_WHAT TO WORK ON_
Reproduce exactly, from the data that follows, the line with "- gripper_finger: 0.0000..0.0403", the line with "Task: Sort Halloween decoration", and every line that lies between them.

_DATA LISTING_

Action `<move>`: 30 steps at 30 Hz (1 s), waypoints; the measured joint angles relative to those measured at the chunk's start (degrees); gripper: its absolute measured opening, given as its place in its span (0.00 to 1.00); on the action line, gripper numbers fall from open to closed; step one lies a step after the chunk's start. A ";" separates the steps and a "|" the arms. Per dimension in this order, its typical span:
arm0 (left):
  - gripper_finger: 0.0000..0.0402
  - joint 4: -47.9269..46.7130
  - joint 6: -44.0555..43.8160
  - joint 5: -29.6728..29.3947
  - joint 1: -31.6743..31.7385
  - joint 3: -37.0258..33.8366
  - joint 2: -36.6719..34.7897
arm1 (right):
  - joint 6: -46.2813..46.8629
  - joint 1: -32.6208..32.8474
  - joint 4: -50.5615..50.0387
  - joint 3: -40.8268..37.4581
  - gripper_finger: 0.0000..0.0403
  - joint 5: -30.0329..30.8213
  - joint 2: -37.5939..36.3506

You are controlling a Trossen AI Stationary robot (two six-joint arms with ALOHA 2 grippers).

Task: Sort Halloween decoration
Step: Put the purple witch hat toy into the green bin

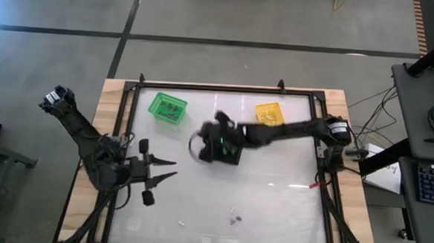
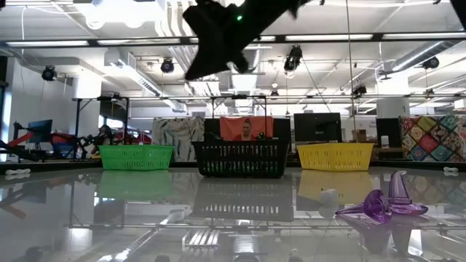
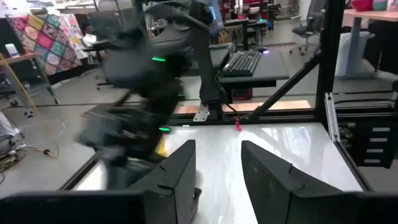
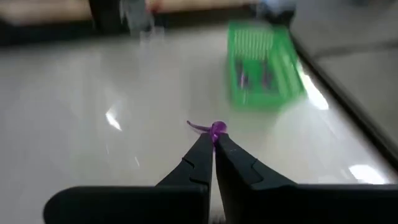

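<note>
My right gripper point(image 4: 214, 144) hangs above the middle of the table point(image 1: 272, 199), shut on a small purple trinket point(image 4: 216, 129). In the high view it point(image 1: 201, 145) is over the black basket point(image 1: 230, 156), which it partly hides. The green basket point(image 1: 167, 106), with several trinkets inside, stands at the far left and the yellow basket point(image 1: 269, 113) at the far right. My left gripper point(image 1: 171, 170) waits open and empty near the table's left side. Purple trinkets point(image 2: 382, 204) and a white one point(image 2: 329, 195) lie loose near the front edge. My right gripper pinches the purple trinket's rounded end point(image 4: 216, 131) between its two fingertips. A thin purple tail point(image 4: 196, 126) sticks out to one side. The fingers slant down toward the green basket point(image 4: 261, 62). The trinket is lifted clear of the table.
A dark frame point(image 1: 226, 88) runs around the table. Loose trinkets point(image 1: 234, 215) lie near the front edge, another point(image 1: 183, 223) left of them. Between the baskets and these trinkets the tabletop is bare. A desk with a keyboard point(image 1: 430, 181) stands off the table's right side.
</note>
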 joint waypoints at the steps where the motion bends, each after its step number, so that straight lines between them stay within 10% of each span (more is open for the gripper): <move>1: 0.28 -0.06 0.02 -1.34 -0.88 0.00 -0.19 | -1.51 -1.86 3.29 0.00 0.02 -2.31 0.22; 16: 0.28 -2.16 0.53 -9.09 -5.05 -0.02 -0.45 | -2.51 -16.62 39.74 0.84 0.02 -15.25 13.43; 30: 0.28 -2.99 2.88 -14.71 -5.07 -0.02 -1.02 | -1.60 -17.34 30.17 20.63 0.02 -15.21 26.78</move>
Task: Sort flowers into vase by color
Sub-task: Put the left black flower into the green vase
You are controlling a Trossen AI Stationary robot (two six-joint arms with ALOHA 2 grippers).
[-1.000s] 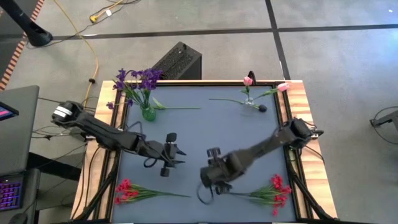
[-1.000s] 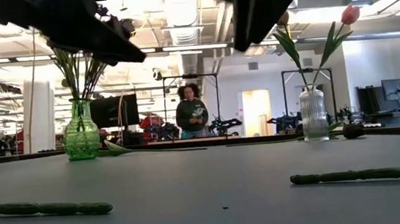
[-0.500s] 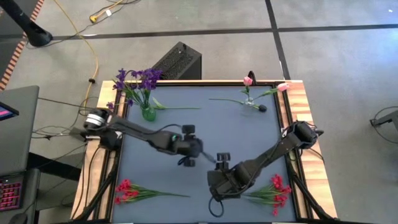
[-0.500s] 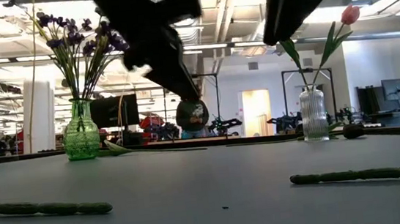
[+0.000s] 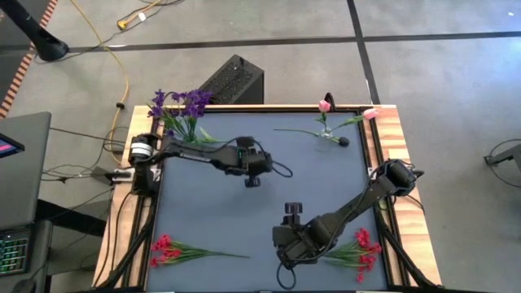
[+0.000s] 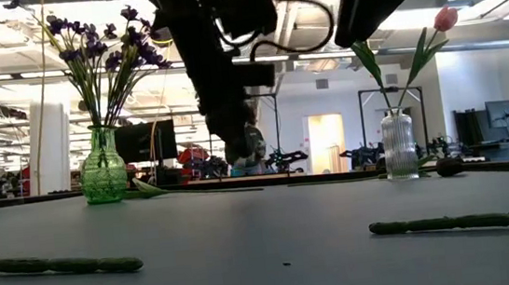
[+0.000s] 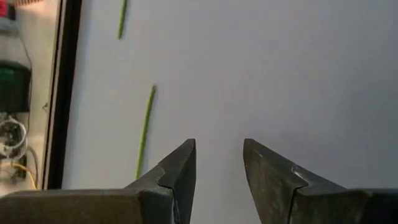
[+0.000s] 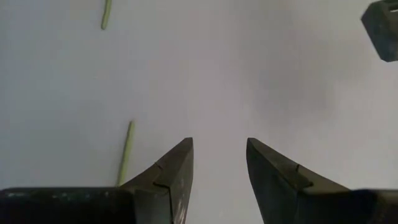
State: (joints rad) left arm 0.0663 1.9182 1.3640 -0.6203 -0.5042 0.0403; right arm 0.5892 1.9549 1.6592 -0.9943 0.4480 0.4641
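Note:
Both grippers hang open above the grey mat and hold nothing. My left gripper is over the mat's middle, right of the green vase that holds the purple flowers. My right gripper hovers near the near edge, between two red sprays that lie flat on the mat. Two pink tulips stand in the clear vase at the far right. Another green stem lies beside that vase. Each wrist view shows open fingers over bare mat, with green stem ends to one side.
The mat sits in a wooden frame. A black box stands on the floor beyond the far edge. The red sprays' stems lie across the near part of the mat. Bare mat lies between the two vases and under both grippers.
My left arm has swung from the near left part of the mat toward the far edge and the right, and its gripper now hangs over the middle. My right gripper has drifted a little toward the near edge. No flower has moved.

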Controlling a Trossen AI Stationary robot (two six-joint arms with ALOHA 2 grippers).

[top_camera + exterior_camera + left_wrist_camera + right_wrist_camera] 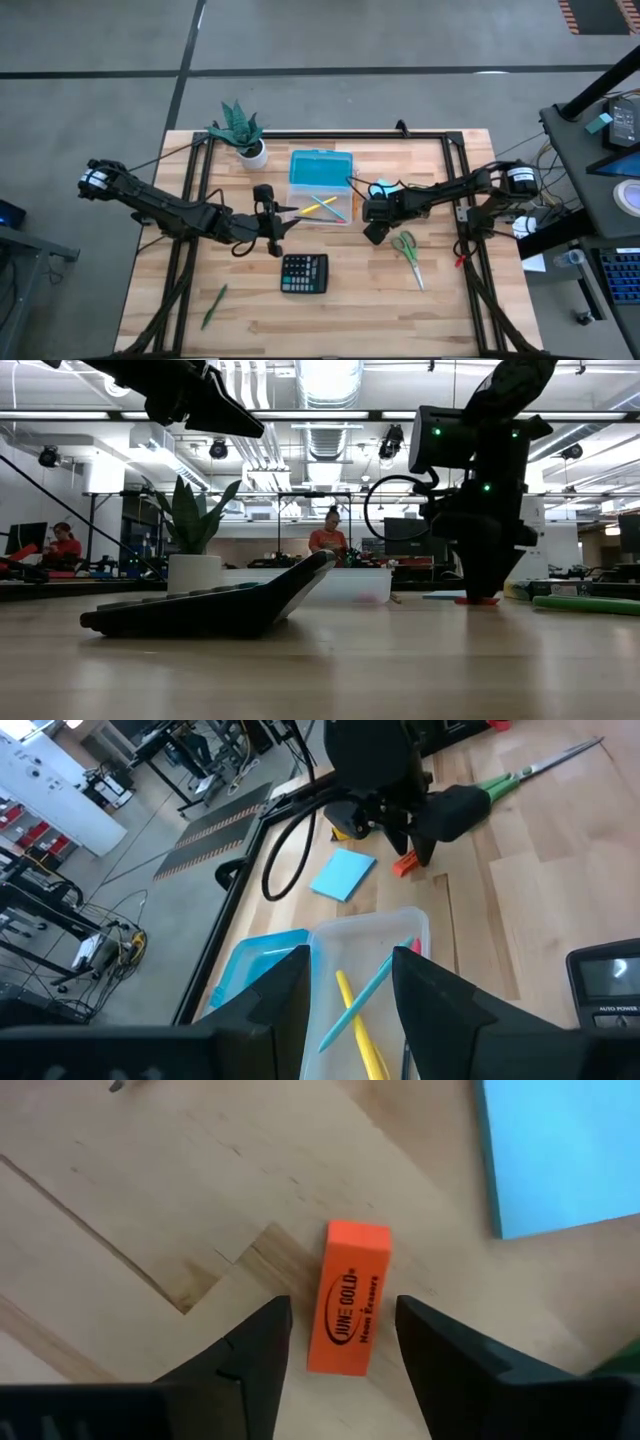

_EXERCISE OUTPUT_
  - gripper_finger: 0.0000..0.0403
  - joint 5: -30.0329..30.8213
  - joint 2: -37.5939..36.3506

You are controlling a Trossen AI Stationary robot (two six-joint arms with ALOHA 2 grippers).

Task: Sort Halloween decoration

For this exercise, nothing more is required.